=== Task input ===
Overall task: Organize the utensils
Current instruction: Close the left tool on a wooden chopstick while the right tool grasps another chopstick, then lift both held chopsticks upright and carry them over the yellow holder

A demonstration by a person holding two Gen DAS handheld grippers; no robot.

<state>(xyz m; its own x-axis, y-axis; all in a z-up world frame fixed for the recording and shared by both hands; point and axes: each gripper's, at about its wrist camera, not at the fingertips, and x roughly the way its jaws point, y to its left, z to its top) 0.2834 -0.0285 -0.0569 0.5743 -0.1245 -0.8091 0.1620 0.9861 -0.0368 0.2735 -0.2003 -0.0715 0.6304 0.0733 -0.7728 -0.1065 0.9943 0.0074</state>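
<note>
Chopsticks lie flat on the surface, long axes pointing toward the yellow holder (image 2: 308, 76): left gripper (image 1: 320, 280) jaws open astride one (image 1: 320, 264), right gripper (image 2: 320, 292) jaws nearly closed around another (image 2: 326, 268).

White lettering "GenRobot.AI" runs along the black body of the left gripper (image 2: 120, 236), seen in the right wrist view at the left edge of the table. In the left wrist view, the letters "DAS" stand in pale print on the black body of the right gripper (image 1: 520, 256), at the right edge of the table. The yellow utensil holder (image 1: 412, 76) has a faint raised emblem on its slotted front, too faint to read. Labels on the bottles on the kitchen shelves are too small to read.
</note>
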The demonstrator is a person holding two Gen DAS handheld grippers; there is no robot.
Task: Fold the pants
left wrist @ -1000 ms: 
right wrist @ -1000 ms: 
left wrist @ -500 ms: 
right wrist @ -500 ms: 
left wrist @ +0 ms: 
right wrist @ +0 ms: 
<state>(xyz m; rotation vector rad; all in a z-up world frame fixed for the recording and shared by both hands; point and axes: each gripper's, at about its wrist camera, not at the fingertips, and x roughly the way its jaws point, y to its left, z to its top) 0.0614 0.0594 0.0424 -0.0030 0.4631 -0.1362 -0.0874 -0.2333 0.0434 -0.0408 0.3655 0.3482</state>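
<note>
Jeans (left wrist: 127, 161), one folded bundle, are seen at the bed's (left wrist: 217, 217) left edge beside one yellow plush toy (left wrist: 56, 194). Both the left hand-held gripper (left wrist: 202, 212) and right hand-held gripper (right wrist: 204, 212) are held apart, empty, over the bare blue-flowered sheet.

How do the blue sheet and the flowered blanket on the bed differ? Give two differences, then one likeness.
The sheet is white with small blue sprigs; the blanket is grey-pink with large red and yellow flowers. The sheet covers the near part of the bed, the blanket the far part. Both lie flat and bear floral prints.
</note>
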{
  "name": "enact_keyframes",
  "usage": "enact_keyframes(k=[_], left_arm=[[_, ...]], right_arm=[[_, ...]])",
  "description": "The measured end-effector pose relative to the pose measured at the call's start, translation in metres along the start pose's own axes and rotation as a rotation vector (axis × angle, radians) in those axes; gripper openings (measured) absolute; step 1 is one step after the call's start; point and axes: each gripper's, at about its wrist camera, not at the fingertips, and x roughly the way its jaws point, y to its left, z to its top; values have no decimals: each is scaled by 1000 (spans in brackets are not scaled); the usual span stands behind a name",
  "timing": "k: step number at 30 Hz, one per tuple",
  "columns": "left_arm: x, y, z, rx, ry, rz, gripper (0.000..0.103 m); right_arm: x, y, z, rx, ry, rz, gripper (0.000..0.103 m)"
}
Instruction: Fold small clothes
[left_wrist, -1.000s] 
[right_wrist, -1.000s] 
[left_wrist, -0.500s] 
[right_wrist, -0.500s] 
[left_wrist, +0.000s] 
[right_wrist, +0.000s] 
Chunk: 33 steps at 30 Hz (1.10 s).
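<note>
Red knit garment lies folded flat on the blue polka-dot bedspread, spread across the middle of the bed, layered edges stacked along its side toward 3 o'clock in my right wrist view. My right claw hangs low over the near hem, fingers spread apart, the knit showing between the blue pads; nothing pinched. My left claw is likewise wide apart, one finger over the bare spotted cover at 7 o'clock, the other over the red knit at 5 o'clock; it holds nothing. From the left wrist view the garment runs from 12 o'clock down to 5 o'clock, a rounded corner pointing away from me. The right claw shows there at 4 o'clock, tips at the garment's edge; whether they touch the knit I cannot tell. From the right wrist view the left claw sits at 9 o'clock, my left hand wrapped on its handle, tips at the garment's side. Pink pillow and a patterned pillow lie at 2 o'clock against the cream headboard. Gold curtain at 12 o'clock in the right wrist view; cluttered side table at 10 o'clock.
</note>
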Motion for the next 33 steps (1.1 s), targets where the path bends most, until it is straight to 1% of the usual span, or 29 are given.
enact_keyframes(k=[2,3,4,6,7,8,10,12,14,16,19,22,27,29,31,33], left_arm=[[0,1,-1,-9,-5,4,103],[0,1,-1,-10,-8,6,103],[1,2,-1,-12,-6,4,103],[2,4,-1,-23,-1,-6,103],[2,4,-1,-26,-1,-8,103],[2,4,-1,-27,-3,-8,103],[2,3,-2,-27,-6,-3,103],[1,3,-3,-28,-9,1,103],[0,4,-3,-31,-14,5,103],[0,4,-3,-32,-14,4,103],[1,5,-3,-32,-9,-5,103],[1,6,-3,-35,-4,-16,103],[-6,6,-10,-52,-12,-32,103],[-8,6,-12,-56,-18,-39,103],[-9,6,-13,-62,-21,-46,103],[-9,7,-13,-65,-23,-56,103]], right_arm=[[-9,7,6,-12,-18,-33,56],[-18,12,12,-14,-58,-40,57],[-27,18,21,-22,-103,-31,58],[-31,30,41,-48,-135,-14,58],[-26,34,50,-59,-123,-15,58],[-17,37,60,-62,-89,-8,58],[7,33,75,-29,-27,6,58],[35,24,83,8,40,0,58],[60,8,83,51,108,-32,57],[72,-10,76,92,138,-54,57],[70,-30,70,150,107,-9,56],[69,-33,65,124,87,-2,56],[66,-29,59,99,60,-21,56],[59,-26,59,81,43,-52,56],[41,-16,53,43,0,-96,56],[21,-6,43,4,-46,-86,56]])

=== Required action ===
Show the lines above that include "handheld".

=== Problem solution ===
A demonstration by a person holding two Gen DAS handheld grippers; no robot.
The demonstrator is a person holding two Gen DAS handheld grippers; there is no robot.

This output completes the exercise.